The Exodus narrative, the Mosaic legislation, and the prophetic poetry are all agreed. The rich are not autonomous, but are under divine mandate to act in solidarity with the poor. It is the bottom line of this biblical, theological tradition. If solidarity with the poor is not to be welfare (that offends and is currently out of style among us) and is not to be charity (that never fully touches the big systemic issues), then a fair, living wage is precisely the vehicle through which a) we express a deep theological conviction about God’s will for the neighbor, b) we enact neighborly solidarity that cannot be denied, c) the advantaged are sheltered from the destructive consequences of acquisitiveness.

It requires a little imagination – but not much! – to transpose this ancient teaching from a peasant economy into a post-industrial, technological economy. The bottom line in either arrangement is that every member of the economy is valued by God and therefore entitled (!) to a share of the communal economy, in terms of social power, social goods and social access. This theological tradition, rooted in the character of God, has no patience with an unrestrained acquisitiveness that imagines one can disregard the neighbor. The theological word for such economic disregard of the neighbor is sin; the certain outcome of such disregard is the collapse of the social infrastructure.

Conclusion:
Moses taught: "You shall not withhold the wages of the poor and needy laborers, whether other Israelites or aliens [illegal immigrants] who reside in your land in one of your towns. You shall pay them their wages daily before sunset, because they are poor and their livelihood depends on them; otherwise they might cry to the Lord against you, and you would incur guilt" (Deut. 24:14-15).

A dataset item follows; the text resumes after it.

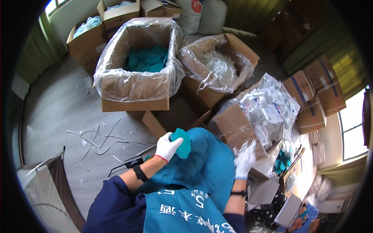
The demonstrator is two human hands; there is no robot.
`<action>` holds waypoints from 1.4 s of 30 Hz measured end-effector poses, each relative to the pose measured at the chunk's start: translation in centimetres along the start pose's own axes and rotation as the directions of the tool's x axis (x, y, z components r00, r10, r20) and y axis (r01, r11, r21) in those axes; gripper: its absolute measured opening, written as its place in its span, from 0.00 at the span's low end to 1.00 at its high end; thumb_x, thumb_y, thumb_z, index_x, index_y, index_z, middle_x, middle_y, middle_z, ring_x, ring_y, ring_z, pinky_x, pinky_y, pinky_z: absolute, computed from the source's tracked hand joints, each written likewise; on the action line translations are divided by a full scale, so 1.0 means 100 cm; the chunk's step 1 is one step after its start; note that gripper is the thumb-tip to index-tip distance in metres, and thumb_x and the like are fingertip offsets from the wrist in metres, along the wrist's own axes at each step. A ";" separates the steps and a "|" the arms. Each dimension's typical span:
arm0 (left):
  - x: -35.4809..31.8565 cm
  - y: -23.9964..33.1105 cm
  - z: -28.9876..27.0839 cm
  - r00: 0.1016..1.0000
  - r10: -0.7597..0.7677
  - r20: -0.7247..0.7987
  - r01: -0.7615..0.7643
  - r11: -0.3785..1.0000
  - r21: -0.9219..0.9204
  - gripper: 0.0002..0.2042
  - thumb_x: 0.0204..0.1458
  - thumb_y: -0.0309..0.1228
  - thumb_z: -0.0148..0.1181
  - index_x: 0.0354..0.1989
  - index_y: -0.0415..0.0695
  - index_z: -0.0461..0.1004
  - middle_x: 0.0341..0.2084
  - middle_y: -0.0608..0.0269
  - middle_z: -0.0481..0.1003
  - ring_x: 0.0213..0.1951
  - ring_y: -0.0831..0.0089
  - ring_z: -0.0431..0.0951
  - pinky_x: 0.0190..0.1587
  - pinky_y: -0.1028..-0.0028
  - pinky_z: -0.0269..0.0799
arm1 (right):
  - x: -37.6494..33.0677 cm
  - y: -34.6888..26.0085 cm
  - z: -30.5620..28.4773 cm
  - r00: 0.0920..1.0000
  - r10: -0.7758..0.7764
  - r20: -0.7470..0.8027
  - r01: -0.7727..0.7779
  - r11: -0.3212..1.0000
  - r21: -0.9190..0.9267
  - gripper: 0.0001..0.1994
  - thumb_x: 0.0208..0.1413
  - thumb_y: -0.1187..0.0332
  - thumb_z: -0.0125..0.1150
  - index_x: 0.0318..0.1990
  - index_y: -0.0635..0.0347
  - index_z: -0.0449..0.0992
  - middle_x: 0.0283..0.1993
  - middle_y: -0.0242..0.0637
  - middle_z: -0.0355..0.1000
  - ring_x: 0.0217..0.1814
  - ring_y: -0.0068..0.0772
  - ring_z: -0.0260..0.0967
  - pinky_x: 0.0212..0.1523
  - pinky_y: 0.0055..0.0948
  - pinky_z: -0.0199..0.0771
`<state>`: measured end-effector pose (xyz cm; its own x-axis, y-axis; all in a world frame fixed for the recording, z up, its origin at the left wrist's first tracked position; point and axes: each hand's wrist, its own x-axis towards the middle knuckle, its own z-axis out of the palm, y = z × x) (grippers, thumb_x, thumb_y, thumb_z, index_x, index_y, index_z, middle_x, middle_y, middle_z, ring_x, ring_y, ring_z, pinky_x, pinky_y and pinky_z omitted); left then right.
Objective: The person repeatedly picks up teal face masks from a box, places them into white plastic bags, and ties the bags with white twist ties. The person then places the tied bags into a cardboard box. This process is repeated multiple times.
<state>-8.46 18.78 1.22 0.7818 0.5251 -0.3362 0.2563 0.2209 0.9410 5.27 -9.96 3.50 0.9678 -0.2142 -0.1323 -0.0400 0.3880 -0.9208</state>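
Note:
My left hand (pixel 166 148), in a white knit glove with a red cuff edge, grips a teal, flat, rounded pad-like piece (pixel 182 144) above my knee. Its exact kind does not show. My right hand (pixel 244 161), also in a white glove, is to the right of my teal apron (pixel 198 163), beside the carton flap (pixel 239 126). It is smeared by motion, and its fingers cannot be made out. Beyond that flap a heap of white printed packets (pixel 268 110) fills a plastic-lined carton. More teal pieces (pixel 285 161) lie near my right hand.
Ahead stands a big carton (pixel 134 95) lined with clear plastic, holding similar teal pieces (pixel 147 59). Right of it, another lined carton (pixel 204 91) holds pale shredded strands (pixel 219 66). Loose straps (pixel 95 141) litter the floor at left. Another person (pixel 307 221) is at lower right.

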 end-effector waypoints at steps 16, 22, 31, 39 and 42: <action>0.157 0.140 -0.078 0.987 0.117 0.113 -0.114 0.993 -0.032 0.10 0.59 0.38 0.60 0.41 0.45 0.77 0.34 0.65 0.79 0.30 0.75 0.79 0.29 0.75 0.73 | -0.100 0.085 -0.083 0.951 -0.095 0.294 0.308 0.196 -0.931 0.13 0.65 0.60 0.52 0.37 0.60 0.75 0.28 0.53 0.77 0.31 0.59 0.76 0.32 0.52 0.73; 0.012 -0.027 -0.022 0.898 0.139 0.418 -0.438 0.377 0.816 0.15 0.58 0.39 0.54 0.45 0.41 0.78 0.44 0.49 0.79 0.49 0.52 0.79 0.53 0.54 0.74 | -0.108 0.090 -0.076 0.881 -0.079 0.467 0.471 0.042 -0.881 0.10 0.63 0.60 0.55 0.35 0.56 0.74 0.23 0.50 0.75 0.25 0.56 0.75 0.25 0.52 0.72; -0.012 -0.089 -0.028 0.928 0.000 0.373 -0.303 0.582 0.754 0.31 0.64 0.55 0.46 0.68 0.47 0.62 0.61 0.46 0.70 0.60 0.48 0.72 0.62 0.56 0.68 | -0.108 0.087 -0.079 0.876 -0.091 0.474 0.476 0.004 -0.880 0.10 0.63 0.59 0.56 0.34 0.55 0.74 0.22 0.49 0.74 0.23 0.56 0.74 0.25 0.51 0.72; 0.000 -0.101 -0.030 0.941 -0.009 0.339 -0.269 0.586 0.764 0.32 0.63 0.57 0.47 0.67 0.47 0.63 0.58 0.45 0.73 0.59 0.49 0.73 0.61 0.59 0.69 | -0.111 0.079 -0.080 0.885 -0.197 0.422 0.453 0.149 -0.879 0.11 0.63 0.59 0.55 0.35 0.55 0.76 0.24 0.51 0.75 0.25 0.58 0.74 0.26 0.51 0.73; -0.006 -0.074 -0.020 0.950 -0.020 0.313 -0.241 0.590 0.770 0.28 0.62 0.52 0.52 0.62 0.44 0.69 0.56 0.47 0.75 0.58 0.50 0.74 0.60 0.60 0.69 | -0.101 0.061 -0.086 0.987 -0.056 0.152 0.127 0.851 -0.510 0.09 0.67 0.67 0.52 0.37 0.61 0.76 0.21 0.36 0.71 0.16 0.29 0.66 0.20 0.34 0.69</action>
<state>-11.90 18.49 -5.60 0.9152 0.2370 -0.3260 0.4003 -0.6293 0.6662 -6.91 -13.15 -3.99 0.9950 -0.0967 -0.0235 -0.0383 -0.1543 -0.9873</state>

Moses understood about the flow of money, the practice of monopoly, and the sharp practices that the powerful can perpetrate (by remote control) upon the poor. He would have none of it! Moses, moreover, is echoed by this strange wisdom teaching that may haunt us:

"Those who mock the poor insult their Maker;
those who are glad at calamity will not go unpunished" (Prov. 17:5).

We mock the poor when we imagine that they are not present to us and we make them invisible. We mock the poor when we imagine they are not entitled (simply because they are among us). We mock the poor if we blame them for their status which is created by hidden power arrangements and unacknowledged social advantage. We mock the poor when we resist viable ways through which to share the well-being of society. We mock the poor, and they are helpless to retaliate (except, of course, in random acts of violence). We mock the poor ... and God is unsettled ... and the stakes are upped severely.

The counter to mocking the poor is to take the poor with economic seriousness as entitled neighbors, as legitimate members of the community who are not going to go away. It is God’s practice to notice the poor. It is God’s delight when God’s powerful and blessed also notice ... and act accordingly.

Walter Brueggemann is on the faculty at Columbia Theological Seminary in Decatur, Ga.